The population and sample standard variance are denoted as #\sigma^2# and #s^2#, respectively.
The sample variance is calculated slightly differently than the population variance in order to make it an unbiased estimator*.
Formulas
\[\begin{array}{rcl}
\sigma^2 &=&\dfrac{SS}{N}= \dfrac{\sum{(X - \mu)^2}}{N}\\
\\
s^2&=&\dfrac{SS}{n-1}= \dfrac{\sum{(X - \bar{X})^2}}{n - 1}\\
\end{array}\]
Calculating the Sample Variance with Statistical Software
To calculate the sample variance in Excel, make use of the following function:
VAR(array)
- array: The array or cell range of numeric values for which you want to calculate the sample variance.
To calculate the sample variance in R, make use of the following function:
var(x)
- x: The numeric vector whose sample variance you wish to calculate.
#\phantom{x}#
One downside of the variance as a measure of variability is that it is not expressed in the same units as the original measurement. As a side effect of squaring the deviation scores, the units of measurement have also been squared. For example, if the original measurement is taken in meters, then the variance would produce a value expressed in square meters.
Squared measurement units make it difficult to compare the variance to other statistical measures that do have the same units as the original scores, such as the mean or the interquartile range. For this reason, the standard deviation is generally the preferred measure of variability.
#\phantom{x}#
Standard Deviation
Definition
The standard deviation is a measure of variability that is expressed in the same units as the original measurement. It is calculated by taking the square root of the variance.
The population and sample standard deviation are denoted as #\sigma# and #s#, respectively.
Formulas
\[\begin{array}{rcl}
\sigma &=& \sqrt{\sigma^2} = \sqrt{\dfrac{\sum{(X-\mu)^2}}{N}}
\\
s &=& \sqrt{s^2} = \sqrt{\dfrac{\sum{(X-\bar{X})^2}}{n-1}}
\end{array}\]
Calculating the Sample Standard Deviation with Statistical Software
To calculate the sample standard deviation in Excel, make use of the following function:
STDEV(array)
- array: The array or cell range of numeric values for which you want to calculate the sample standard deviation.
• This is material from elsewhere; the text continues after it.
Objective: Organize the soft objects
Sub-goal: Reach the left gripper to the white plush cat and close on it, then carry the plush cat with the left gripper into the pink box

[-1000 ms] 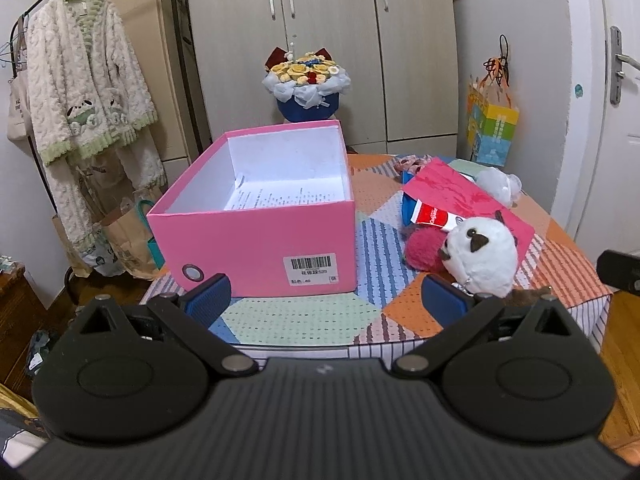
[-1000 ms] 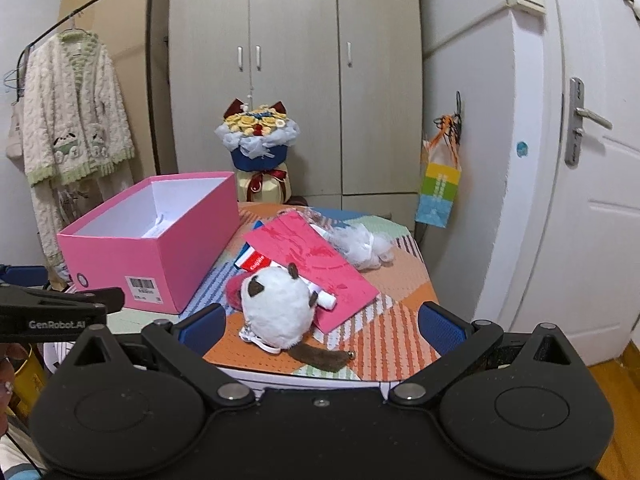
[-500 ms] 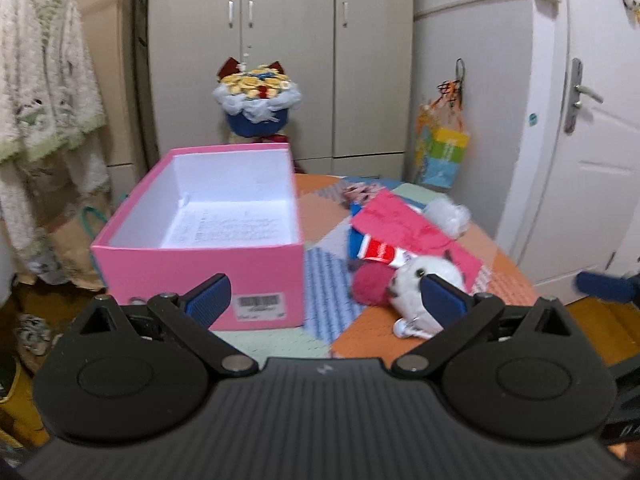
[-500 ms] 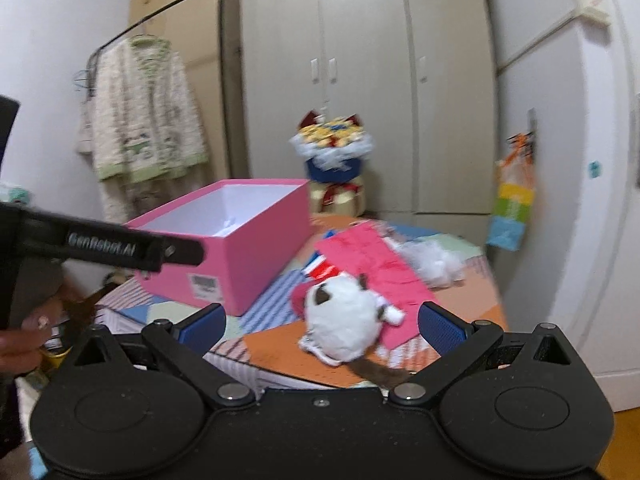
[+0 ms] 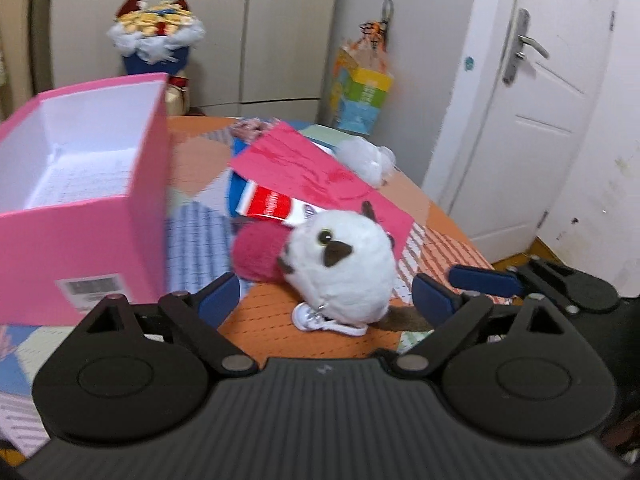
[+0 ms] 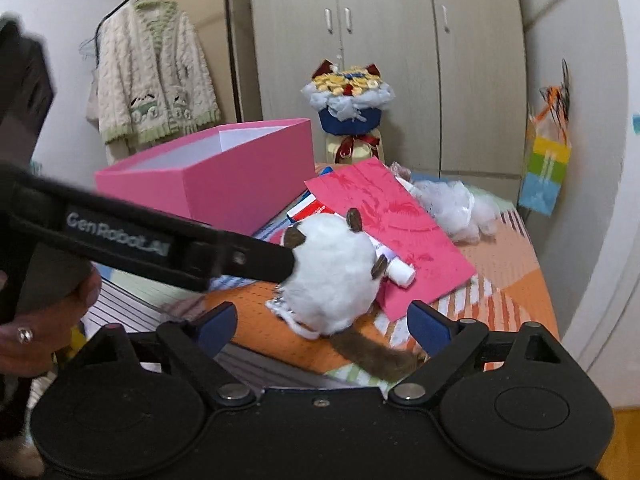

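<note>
Left wrist: round fluffy plush toy [image 5: 340, 268].

A small bedroom corner with pale cupboards and a white door around my table.

Behind my round table with its patchwork cloth [image 5: 440, 248] stood a tall beige wardrobe with slim metal handles [image 6: 384, 60]. To my right was a white panelled door with a silver lever handle [image 5: 532, 92], and a strip of orange-brown wooden floor [image 5: 516, 254] showed at its foot. To my left a cream cable-knit cardigan with green trim [image 6: 154, 76] hung from a black clothes rail against the white wall [image 6: 60, 8]. A multicoloured paper gift bag [image 6: 546, 168] hung on the cupboard side.
</note>
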A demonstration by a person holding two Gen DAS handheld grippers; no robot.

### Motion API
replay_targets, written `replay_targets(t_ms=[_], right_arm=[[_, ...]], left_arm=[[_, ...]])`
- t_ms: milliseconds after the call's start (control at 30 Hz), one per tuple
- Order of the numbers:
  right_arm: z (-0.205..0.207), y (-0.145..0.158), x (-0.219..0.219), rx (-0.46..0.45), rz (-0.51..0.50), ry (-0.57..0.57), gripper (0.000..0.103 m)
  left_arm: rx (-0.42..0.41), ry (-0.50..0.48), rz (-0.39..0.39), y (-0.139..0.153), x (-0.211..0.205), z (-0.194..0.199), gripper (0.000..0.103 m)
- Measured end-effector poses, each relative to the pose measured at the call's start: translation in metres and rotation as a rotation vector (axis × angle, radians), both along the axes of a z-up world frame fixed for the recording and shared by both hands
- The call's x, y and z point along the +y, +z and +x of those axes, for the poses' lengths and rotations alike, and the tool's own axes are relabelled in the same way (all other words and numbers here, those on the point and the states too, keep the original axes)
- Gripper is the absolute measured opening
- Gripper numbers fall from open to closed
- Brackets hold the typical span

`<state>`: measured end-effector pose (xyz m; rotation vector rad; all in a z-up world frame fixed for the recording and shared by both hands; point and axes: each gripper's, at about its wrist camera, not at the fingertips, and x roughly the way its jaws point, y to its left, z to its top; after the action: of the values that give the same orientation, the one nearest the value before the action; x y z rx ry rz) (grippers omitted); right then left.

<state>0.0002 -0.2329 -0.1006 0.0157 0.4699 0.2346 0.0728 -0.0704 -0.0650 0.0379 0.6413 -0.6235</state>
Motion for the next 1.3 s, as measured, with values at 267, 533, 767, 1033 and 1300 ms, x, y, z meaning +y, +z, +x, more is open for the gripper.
replay_targets(t_ms=[267, 533, 767, 1033, 1300], right_arm=[[0.031, -0.024, -0.008, 0.01, 0.052, 0.036, 0.087], [0.038, -0.033, 0.001, -0.016, 0.024, -0.001, 0.087], [0.03, -0.028, 0.002, -0.019, 0.044, -0.004, 0.062], [0.022, -0.02, 0.011, 0.025, 0.021, -0.006, 0.062], [0.017, -0.014, 0.019, 0.081, 0.019, 0.0, 0.061]], left_arm=[[0.014, -0.025, -0.036, -0.018, -0.005, 0.022, 0.075], [0.013, -0.043, -0.025, -0.028, -0.016, 0.022, 0.068], [0.0, -0.051, -0.023, -0.025, -0.016, 0.013, 0.058], [0.055, -0.05, -0.034, -0.021, -0.009, 0.007, 0.058], [0.132, -0.043, -0.035, -0.017, -0.001, 0.004, 0.058]])
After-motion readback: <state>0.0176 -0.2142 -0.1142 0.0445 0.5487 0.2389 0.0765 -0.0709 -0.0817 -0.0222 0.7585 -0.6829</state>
To calculate the sample standard deviation in R, make use of the following function:
sd(x)
- x: The numeric vector whose sample standard deviation you wish to calculate.
#\phantom{x}#
For frequency distributions that are approximately bell-shaped, a useful rule of thumb is that the majority of all scores are within one standard deviation on either side of the mean.